Lines from the beginning of the data below through the one containing "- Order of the" are to be printed exactly as they appear.
Start of PROVIDED MATERIAL
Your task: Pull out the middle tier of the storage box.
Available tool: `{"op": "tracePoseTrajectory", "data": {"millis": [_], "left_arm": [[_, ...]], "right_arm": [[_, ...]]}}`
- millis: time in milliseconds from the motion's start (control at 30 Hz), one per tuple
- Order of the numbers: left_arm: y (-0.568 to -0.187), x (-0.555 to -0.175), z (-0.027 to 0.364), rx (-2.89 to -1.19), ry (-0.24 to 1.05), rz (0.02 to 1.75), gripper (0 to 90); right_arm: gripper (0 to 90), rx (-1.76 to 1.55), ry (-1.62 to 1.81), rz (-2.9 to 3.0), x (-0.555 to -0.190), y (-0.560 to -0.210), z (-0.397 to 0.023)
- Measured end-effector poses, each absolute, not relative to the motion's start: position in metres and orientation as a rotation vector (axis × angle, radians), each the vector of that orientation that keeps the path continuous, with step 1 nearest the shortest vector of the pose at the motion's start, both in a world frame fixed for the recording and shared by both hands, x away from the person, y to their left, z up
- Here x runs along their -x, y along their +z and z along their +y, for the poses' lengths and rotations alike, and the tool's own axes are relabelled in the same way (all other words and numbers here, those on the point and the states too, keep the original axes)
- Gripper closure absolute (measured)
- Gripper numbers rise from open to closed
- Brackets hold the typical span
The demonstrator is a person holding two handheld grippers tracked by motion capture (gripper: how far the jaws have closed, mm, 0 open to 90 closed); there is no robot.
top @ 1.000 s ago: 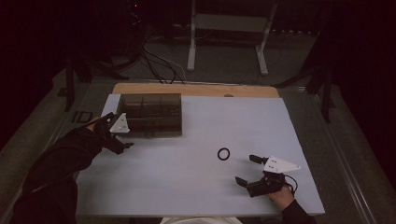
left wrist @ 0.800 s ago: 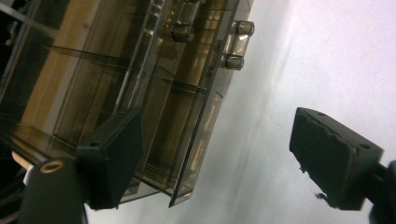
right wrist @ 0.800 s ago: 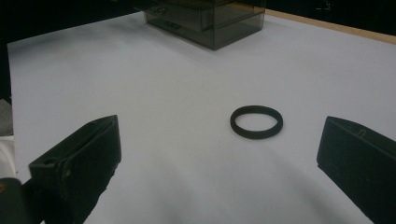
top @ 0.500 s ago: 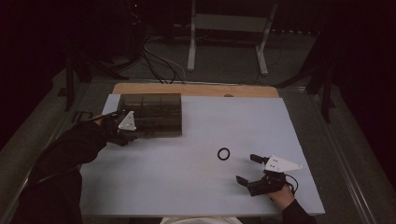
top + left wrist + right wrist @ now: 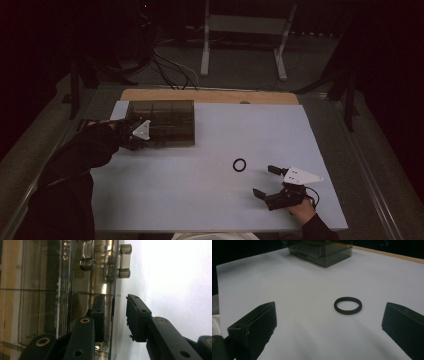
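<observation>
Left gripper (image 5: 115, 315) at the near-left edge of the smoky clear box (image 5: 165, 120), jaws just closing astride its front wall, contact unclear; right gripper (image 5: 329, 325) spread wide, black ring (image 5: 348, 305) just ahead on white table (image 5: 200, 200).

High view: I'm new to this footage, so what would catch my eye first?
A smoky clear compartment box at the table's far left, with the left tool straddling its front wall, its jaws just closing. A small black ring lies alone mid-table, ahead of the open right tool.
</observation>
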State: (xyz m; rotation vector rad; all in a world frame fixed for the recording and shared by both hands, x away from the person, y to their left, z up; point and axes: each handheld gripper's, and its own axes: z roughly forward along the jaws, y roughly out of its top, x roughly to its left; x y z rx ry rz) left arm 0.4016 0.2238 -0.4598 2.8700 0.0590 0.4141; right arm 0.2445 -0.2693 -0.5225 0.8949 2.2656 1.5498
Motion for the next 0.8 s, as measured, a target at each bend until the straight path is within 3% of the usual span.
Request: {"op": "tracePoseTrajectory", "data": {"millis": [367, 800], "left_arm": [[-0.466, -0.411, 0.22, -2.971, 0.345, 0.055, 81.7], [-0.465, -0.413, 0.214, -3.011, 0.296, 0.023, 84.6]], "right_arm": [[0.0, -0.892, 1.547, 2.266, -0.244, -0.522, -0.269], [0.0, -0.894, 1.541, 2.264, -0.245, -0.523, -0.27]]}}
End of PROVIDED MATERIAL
# [YOUR RESPONSE]
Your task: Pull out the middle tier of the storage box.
Available tool: `{"op": "tracePoseTrajectory", "data": {"millis": [_], "left_arm": [[_, ...]], "right_arm": [[_, ...]]}}`
- millis: time in milliseconds from the motion's start (control at 30 Hz), one per tuple
- Order of the numbers: left_arm: y (-0.568 to -0.187), x (-0.555 to -0.175), z (-0.027 to 0.364), rx (-2.89 to -1.19), ry (-0.24 to 1.05), rz (0.02 to 1.75), gripper (0 to 90); right_arm: gripper (0 to 90), rx (-1.76 to 1.55), ry (-1.62 to 1.81), rz (-2.9 to 3.0), x (-0.555 to -0.190), y (-0.560 to -0.210), z (-0.397 to 0.023)

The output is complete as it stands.